Work instruction >>
What lines of the listing below contain the word "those"? Copy each of them out.

Data supplied >>
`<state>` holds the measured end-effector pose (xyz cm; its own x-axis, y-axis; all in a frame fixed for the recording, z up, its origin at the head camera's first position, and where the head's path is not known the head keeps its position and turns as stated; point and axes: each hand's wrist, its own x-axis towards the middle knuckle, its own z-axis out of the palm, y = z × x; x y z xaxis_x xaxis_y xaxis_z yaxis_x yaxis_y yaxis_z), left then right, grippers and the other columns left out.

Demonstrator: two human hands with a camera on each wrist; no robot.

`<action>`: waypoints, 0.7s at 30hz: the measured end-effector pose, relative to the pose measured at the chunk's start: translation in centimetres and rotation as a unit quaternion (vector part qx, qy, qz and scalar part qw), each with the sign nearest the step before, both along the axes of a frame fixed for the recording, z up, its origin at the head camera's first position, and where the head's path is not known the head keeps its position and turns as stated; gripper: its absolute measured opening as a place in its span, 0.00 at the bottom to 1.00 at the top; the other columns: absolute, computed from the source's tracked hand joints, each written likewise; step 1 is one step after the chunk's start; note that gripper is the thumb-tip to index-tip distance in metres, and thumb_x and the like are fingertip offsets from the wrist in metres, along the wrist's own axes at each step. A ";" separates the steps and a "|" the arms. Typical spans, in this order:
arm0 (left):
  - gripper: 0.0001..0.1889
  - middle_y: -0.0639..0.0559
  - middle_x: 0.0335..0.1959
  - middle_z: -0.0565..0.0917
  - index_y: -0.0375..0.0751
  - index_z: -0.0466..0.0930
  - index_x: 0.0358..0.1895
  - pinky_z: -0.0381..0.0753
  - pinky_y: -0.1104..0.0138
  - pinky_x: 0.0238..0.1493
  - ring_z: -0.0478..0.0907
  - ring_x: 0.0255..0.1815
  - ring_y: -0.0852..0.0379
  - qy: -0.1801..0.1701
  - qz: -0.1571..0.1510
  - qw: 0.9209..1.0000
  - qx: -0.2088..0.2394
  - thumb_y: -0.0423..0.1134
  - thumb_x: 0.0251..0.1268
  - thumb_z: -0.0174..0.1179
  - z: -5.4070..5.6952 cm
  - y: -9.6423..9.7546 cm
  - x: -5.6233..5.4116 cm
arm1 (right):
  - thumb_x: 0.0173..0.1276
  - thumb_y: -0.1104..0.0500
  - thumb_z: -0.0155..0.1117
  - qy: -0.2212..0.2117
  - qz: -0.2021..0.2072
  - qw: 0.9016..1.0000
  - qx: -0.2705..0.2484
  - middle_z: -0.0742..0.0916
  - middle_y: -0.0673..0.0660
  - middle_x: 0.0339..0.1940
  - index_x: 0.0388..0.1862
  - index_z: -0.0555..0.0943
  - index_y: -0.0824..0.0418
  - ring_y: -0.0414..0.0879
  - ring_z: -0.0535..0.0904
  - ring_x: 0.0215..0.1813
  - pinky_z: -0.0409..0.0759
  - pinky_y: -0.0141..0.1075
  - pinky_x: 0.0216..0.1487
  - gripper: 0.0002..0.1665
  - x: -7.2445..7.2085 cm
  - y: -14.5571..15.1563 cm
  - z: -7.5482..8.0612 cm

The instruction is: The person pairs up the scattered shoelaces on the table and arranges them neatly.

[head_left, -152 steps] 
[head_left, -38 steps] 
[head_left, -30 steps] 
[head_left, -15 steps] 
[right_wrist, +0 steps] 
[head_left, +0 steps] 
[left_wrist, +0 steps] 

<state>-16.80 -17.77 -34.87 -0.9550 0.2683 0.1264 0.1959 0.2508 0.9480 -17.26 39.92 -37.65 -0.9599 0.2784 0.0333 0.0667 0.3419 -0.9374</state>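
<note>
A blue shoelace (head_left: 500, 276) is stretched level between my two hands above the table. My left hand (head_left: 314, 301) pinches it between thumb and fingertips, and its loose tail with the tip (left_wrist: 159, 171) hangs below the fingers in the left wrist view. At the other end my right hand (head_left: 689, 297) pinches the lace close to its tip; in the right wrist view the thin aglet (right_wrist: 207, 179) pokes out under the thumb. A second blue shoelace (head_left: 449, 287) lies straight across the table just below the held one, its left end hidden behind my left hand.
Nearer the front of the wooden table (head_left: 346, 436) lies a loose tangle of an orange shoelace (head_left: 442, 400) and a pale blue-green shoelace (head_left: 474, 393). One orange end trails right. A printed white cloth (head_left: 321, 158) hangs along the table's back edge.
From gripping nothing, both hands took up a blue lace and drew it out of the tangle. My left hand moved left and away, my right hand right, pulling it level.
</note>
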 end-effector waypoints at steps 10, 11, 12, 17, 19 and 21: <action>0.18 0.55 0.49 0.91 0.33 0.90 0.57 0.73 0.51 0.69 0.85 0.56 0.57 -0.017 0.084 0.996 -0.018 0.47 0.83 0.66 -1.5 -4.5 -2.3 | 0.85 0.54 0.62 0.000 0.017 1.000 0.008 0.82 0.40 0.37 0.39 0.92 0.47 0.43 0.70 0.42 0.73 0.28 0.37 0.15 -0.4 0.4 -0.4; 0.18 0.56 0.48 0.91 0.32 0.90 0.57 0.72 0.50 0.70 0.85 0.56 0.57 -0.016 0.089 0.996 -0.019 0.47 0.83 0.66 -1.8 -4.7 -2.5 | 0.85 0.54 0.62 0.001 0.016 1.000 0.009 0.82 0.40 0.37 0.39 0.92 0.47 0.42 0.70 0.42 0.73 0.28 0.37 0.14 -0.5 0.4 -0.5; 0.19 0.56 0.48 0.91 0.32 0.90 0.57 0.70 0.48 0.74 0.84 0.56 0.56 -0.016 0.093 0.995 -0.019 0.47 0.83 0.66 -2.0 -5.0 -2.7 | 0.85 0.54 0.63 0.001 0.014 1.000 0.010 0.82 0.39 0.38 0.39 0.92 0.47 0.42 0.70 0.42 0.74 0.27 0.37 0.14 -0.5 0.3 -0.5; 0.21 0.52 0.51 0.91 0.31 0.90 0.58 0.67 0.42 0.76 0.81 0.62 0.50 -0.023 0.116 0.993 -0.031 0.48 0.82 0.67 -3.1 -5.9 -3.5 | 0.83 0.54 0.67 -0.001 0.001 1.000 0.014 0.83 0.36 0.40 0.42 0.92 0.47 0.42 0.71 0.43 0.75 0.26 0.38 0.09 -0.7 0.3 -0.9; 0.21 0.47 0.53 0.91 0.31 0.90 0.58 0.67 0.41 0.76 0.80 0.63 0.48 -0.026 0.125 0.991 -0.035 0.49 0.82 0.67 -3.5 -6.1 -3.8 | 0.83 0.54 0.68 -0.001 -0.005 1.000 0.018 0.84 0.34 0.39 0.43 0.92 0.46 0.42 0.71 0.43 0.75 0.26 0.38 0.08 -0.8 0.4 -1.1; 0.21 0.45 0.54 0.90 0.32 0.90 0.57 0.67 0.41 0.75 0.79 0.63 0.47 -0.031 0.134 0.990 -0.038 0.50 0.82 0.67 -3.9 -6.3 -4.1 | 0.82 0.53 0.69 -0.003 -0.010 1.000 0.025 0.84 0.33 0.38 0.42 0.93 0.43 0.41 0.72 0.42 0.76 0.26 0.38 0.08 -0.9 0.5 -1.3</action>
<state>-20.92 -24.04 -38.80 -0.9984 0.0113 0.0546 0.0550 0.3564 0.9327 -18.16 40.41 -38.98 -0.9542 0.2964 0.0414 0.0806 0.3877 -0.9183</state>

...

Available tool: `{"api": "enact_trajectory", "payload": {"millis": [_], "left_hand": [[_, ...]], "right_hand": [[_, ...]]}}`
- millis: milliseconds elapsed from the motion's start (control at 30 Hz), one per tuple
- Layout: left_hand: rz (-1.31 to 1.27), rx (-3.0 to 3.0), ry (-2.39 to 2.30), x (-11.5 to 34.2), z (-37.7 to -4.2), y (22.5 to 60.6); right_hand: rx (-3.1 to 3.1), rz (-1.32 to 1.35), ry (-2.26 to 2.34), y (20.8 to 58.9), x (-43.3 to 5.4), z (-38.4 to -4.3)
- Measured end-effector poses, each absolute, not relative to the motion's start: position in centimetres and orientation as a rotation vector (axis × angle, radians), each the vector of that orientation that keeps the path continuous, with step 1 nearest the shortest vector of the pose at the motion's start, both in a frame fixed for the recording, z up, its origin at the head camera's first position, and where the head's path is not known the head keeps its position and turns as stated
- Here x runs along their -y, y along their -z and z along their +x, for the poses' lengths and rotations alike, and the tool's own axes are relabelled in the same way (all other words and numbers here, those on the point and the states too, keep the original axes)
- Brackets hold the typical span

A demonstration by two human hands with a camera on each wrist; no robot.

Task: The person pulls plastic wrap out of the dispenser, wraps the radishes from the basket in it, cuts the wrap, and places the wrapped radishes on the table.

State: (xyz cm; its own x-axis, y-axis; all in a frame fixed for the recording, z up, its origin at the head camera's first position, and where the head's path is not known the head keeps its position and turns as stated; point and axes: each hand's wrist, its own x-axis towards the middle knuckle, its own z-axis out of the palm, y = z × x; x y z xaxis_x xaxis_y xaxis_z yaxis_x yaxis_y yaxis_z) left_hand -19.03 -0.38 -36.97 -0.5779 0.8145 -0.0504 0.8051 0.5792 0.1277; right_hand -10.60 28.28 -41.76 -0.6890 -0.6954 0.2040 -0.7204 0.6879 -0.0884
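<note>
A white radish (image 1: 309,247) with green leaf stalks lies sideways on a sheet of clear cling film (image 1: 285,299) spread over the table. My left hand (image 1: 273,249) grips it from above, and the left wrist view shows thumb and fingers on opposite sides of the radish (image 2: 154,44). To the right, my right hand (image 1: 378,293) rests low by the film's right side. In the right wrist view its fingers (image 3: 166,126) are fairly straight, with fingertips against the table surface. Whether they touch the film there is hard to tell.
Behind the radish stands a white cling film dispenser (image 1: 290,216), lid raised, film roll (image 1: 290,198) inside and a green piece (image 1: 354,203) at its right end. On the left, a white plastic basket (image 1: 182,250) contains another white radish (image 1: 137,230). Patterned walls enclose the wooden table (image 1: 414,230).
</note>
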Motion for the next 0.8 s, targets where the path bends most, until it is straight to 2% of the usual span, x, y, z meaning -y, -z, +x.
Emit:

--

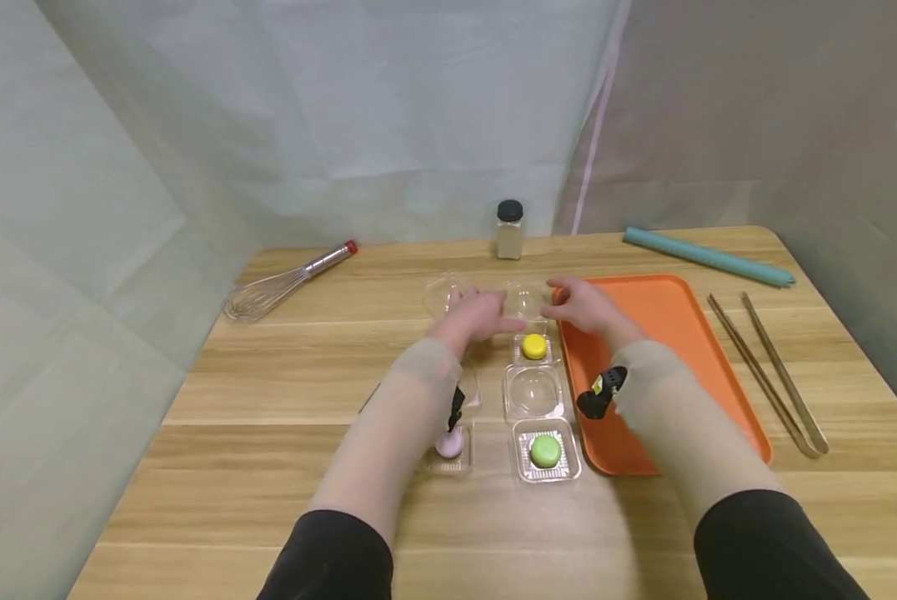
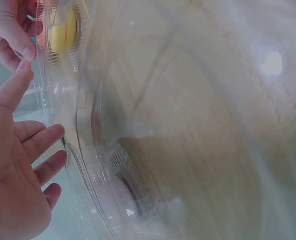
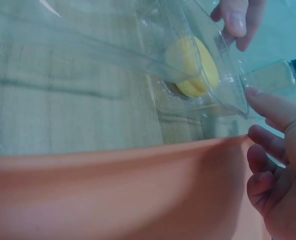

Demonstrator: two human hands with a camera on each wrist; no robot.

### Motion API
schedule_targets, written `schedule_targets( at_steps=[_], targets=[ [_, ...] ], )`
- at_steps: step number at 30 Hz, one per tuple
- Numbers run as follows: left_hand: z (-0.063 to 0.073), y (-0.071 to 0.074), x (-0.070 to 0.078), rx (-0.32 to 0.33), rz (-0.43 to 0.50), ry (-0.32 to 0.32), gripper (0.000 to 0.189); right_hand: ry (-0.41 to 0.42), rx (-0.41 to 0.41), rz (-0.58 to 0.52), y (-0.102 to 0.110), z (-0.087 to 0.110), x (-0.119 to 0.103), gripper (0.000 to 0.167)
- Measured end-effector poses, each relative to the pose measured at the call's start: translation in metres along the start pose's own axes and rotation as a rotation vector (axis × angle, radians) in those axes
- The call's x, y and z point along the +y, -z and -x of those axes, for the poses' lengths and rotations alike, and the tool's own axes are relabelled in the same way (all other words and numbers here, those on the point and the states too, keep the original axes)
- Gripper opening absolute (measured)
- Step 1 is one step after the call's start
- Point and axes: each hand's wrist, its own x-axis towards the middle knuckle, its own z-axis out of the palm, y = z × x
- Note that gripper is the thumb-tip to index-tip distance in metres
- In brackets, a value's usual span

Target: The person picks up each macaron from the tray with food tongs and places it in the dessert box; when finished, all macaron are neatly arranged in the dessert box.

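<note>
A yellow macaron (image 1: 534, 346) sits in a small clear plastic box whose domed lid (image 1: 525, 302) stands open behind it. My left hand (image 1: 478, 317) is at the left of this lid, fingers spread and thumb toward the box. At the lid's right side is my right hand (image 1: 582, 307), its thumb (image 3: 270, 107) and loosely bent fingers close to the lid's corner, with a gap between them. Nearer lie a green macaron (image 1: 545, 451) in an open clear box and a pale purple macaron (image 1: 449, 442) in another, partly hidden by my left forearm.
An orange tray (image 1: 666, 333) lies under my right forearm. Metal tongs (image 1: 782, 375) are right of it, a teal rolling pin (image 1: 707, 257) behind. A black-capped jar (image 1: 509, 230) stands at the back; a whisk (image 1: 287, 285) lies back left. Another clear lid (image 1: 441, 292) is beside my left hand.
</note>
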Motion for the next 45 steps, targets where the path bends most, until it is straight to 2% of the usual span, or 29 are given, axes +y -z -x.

Answer section >>
- Here x runs along their -y, y along their -z and z along their +x, for the poses' lengths and rotations alike, and the tool's own axes are relabelled in the same way (all other words and numbers here, those on the point and the states too, keep the original axes)
- Measured end-effector poses, each relative to the pose measured at the call's start: translation in metres along the start pose's own axes and rotation as a rotation vector (axis × angle, radians) in those axes
- The call's x, y and z point along the +y, -z and -x of those axes, for the poses' lengths and rotations alike, and the tool's own axes are relabelled in the same way (all other words and numbers here, those on the point and the states too, keep the original axes)

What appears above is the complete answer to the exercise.